ABOUT THE POEMS Lyric and linguistic intelligence combine with an impish wit in the poems of EV Ramakrishnan. The lyric speaker fashions a unity from diverse strands of experience, whether contemplating the universe of the future in ‘Tips For Living In An Expanding Universe’ or listing the eccentricities of a man out of joint with the world in ‘One Such Man’. A recurring observation is that human beings are falling away from language, whether shedding it like a skin in memorial silence (‘Memorial Time’) or losing it through sheer speed of technological progress (‘Expanding Universe’). Behind this world zipping with discordant new energies, there lies a more considered one of tradition, deliberation, and spectacle, the metaphor for which is the samurai sword of ‘Ceremony’. Describing it, the speaker almost seems to wield it; it seems the anchor of an expanding universe.
Tips For Living In An Expanding Universe
Imagine far is near, the language
you hear in the streets is creolized
by machines that have a mind of their own.
Laburnum trees bloom all at once
in the city. They have signed a pact
with the world: they retain rights
to slowness, memories as deep as minerals
and a local dialect soaked in monsoon
wind. But know that you are stuck in
a speeding escalator that moves only
outward. Set out much earlier to reach
the place of work on time. Send an email
to your wife in the next room, can we
meet at the weekend. Once in a while check
in the city museum, it helps to know the sect
you belong to. You need a satellite phone to locate
your parents. All you know is they are
drifting into a zone of civil war. Watch out
for alerts, travel advisories every morning
to know where you are, or rather, where you will
never be. Your home town has now moved
further away and the chance of meeting
someone with your mother tongue is remote.
What you see hurtling like a harpoon
into the horizon’s back confirms what you
always feared: you have outpaced yourself.
You are neither a native nor an immigrant.
Listen to weather telecasts. They will accompany
you like prayers. You are not in this poem,
since it returns to language without you.
You are stranded in the blueness of distance
that fences the world with barbed images.
Ceremony
A Samurai sword is conceived
in love.

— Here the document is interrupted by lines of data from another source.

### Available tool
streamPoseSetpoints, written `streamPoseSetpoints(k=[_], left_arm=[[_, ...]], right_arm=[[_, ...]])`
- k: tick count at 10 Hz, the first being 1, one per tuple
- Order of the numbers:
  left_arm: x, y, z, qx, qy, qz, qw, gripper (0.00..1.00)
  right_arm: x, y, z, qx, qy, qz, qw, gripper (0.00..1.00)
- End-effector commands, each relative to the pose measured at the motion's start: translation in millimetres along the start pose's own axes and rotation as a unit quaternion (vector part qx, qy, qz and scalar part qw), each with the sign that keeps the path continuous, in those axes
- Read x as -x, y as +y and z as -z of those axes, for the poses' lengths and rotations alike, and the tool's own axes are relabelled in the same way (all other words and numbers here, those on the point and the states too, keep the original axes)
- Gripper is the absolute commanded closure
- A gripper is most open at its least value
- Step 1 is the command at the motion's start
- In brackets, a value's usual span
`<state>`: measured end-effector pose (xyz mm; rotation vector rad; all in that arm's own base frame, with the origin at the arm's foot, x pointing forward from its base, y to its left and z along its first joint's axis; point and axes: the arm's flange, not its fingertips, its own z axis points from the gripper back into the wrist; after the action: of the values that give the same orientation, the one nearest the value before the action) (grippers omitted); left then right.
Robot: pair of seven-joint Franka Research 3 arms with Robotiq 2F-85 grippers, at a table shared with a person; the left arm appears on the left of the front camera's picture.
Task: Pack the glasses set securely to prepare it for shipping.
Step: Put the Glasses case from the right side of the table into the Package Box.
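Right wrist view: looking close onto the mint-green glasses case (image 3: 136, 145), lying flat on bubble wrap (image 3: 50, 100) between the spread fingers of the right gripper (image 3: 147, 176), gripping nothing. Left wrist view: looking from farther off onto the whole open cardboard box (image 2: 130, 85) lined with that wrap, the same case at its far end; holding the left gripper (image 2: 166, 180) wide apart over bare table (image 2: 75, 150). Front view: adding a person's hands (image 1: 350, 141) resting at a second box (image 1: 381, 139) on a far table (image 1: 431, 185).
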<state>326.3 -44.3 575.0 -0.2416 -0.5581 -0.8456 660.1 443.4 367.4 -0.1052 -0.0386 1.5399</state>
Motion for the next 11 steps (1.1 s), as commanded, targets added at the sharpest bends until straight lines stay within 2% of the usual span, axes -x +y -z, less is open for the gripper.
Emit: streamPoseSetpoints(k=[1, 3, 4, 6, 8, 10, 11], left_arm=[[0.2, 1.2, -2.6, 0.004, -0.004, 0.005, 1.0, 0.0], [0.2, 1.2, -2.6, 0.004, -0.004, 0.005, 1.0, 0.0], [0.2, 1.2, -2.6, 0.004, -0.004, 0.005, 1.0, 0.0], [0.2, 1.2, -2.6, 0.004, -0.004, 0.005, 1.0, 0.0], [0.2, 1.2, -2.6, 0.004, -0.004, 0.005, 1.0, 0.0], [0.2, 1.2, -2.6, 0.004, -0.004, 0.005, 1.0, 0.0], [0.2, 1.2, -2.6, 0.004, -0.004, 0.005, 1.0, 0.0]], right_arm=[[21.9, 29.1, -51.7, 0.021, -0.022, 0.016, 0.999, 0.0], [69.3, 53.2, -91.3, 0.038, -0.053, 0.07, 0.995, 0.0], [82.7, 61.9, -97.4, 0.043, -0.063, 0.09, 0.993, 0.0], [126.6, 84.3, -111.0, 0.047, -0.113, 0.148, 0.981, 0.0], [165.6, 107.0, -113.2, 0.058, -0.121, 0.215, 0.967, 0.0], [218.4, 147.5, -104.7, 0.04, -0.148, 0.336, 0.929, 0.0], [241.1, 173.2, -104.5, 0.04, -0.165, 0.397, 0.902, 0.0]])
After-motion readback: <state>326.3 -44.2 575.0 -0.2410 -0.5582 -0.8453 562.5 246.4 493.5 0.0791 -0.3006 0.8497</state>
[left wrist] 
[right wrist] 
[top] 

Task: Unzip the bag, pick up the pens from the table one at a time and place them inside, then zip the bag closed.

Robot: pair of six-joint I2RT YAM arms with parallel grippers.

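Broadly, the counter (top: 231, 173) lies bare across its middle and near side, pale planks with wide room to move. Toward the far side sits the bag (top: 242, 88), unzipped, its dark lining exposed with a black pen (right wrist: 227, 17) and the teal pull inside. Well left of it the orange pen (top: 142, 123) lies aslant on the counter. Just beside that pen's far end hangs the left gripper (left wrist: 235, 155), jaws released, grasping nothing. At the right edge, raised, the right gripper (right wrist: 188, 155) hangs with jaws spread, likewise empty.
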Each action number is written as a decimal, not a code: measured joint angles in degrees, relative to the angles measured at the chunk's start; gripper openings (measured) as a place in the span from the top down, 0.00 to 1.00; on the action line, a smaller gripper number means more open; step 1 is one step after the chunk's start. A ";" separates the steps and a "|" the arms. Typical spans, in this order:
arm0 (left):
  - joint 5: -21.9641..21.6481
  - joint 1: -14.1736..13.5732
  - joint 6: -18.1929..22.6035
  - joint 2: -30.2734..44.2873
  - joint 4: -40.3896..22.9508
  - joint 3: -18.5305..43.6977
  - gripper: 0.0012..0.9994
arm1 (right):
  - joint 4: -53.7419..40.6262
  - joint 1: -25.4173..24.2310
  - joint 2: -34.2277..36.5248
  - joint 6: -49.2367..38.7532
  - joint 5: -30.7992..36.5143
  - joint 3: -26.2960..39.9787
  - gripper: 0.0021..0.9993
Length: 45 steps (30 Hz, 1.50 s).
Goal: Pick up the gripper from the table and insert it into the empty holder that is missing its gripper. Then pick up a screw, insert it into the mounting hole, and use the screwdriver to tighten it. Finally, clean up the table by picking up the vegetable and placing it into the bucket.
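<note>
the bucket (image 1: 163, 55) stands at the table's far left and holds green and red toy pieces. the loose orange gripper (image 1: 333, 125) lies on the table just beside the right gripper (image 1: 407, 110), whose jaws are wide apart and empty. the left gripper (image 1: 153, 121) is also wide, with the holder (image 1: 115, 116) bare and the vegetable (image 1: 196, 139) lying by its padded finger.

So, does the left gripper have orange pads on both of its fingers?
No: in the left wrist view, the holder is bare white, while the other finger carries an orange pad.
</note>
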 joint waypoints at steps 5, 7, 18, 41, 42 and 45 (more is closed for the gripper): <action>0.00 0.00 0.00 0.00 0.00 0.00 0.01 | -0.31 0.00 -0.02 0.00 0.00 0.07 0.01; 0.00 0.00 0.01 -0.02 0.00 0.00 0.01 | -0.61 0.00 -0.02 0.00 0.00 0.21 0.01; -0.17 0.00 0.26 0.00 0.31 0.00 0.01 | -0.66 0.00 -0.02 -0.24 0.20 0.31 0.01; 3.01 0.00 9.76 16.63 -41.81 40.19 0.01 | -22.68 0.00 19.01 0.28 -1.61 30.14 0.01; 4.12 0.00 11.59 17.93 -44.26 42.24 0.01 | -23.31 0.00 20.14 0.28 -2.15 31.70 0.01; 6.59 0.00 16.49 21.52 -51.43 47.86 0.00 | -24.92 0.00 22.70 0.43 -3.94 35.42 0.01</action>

Nothing is left to chance:
sand from the coastal belt of Kyushu
and Honshu, ore from the mountains
of Shinto God and silver mines. The wake
at the furnace lasts for months.
Smoke curls up like snake trees.
The smithy is more a womb
than a studio in the gathering dark.
The clay-coated metal hisses at the glowing
charcoal. The bellet of steel is heated,
hammered, split and folded over
and over. The grainy surface is
a palimpsest, coded and rewelded.
As the blade is plunged, edge down
into a tank of water, it points forward
to the colour of the moon in March
or August. The cutting edge quickens
the pace of light, implicates space in a flash
of vertigo. This is the way the sun seeps into
the cellulose wall of the leaf.
The way algae forms in the sea
or a piece of canvas hallucinates
a slow-moving boat-song against night-sky.
The blade is as plain as a tract on grammar.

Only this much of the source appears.